What is wrong with society

We just make fun of her in our household.
To preface this, my sister in law used to play roller derby.
Another funny story about her is about 2 years after my wife finished her Doctoral degree we were visiting and went to church and out to eat with them.
When she introduced us at least three people asked if this was the daughter that played roller derby.
When we got back in the car I said, “No, this is the one with her Doctorate”. One of the few times I have been capable of saying something off the cuff that my wife really appreciated.

I can relate, the only difference being that I was mediocre at it. I also was supposed to practice thirty-minutes a day, though I did not do that well either. I also remember going into the eight grade when I was put in the second group of players. The first group was the most advanced and had the prime pieces of music. The second was one step below and had the back-up pieces. Almost all of the eight-graders were in the first group. I didn’t like being an eight grader in the second, but I knew in my heart that I wasn’t good enough to be in the first and was exactly where I belonged. I never had the personal vested interest in playing a musical instrument, and it showed.

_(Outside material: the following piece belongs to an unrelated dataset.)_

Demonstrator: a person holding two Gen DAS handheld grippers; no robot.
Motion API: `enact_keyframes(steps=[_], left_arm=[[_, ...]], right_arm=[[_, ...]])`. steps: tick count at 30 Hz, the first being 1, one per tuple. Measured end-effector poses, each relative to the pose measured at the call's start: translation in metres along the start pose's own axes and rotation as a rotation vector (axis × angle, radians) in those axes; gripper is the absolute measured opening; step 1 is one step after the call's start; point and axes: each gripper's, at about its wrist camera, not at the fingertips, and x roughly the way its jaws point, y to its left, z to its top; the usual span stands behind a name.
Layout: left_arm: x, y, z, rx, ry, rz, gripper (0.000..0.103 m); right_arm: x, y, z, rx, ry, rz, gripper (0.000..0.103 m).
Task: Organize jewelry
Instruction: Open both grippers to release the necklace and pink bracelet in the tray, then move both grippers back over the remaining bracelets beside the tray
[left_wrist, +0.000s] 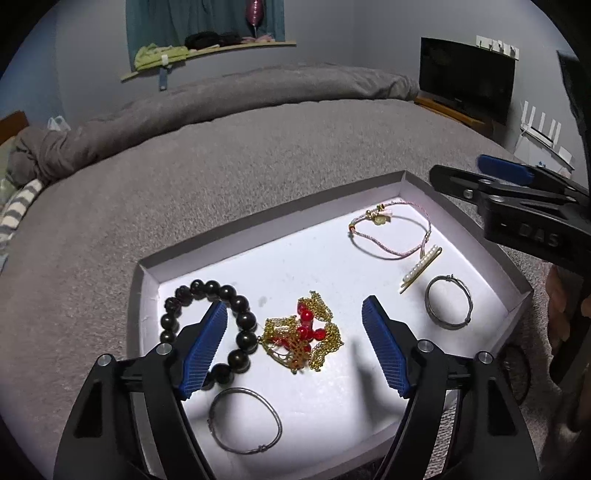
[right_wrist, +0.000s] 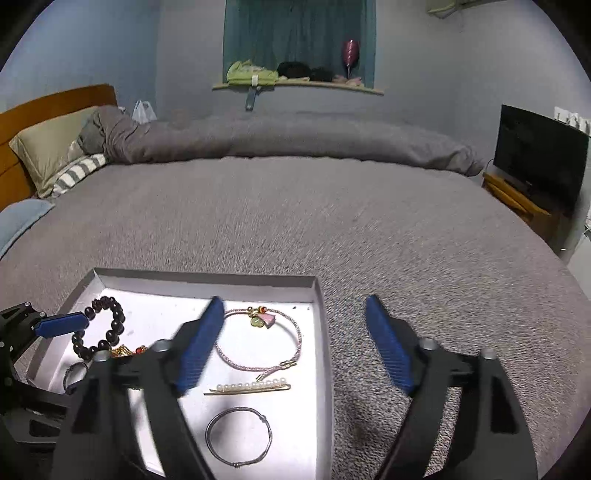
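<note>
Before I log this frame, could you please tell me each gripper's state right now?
Left gripper: open, holding nothing, above the tray.
Right gripper: open, holding nothing.

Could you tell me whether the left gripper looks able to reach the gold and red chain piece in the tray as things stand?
Probably yes: the left gripper is open above the tray, the gold and red chain piece lies between its fingers, nothing covers it.
</note>
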Motion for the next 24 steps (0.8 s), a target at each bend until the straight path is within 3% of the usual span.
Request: enact_keyframes(steps=[4, 12, 24], left_arm=[[-0.004, 0.004, 0.001, -0.018, -0.012, 0.016, 0.087], [-0.013, 0.011, 0.000, -0.034, -0.035, 0.041, 0.091], [-0.041, 0.009, -0.011, -0.027, -0.076, 0.052, 0.093]], right_arm=[[-0.007, -0.002, 0.001, 0.012, -0.017, -0.006, 0.098], [-0.013, 0.001, -0.006, 0.015, -0.002, -0.006, 0.098], [-0.047, 0.003, -0.013, 0.032, -0.046, 0.034, 0.098]])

As a contrast, I remember when my daughter was in the third-grade. She came running up to me at a seminar about the music program and asked me if she could play the flute. She really wanted to. She played the flute first, then baritone and then did drum major and drum line. It took up a lot of time, including week-ends, but she was going there because she wanted to and was really devoted to doing her best. She was selected drum major for the eight grade, which made me happy. I had told her in advance that there was a chance she would not be selected too, which she said she understood too.

And, as a bonus, when my daughter was starting seventh grade her school district was invited to march in the 2020 London New Year’s Day Parade. Initially the band director said that then -seventh graders could not go because they did not have enough experience, but he changed his mind and said that he would allow seventh graders the opportunity to go on the condition that he was satisfied that they were sufficiently proficient by the time the trip came. They would be eighth-graders by the time of the trip, and he figured that they had enough time to develop their skills if they were committed. He also added that if he did not feel a student was proficient enough, he would not let the student go and there would be no refund for the cost, which was not insignificant.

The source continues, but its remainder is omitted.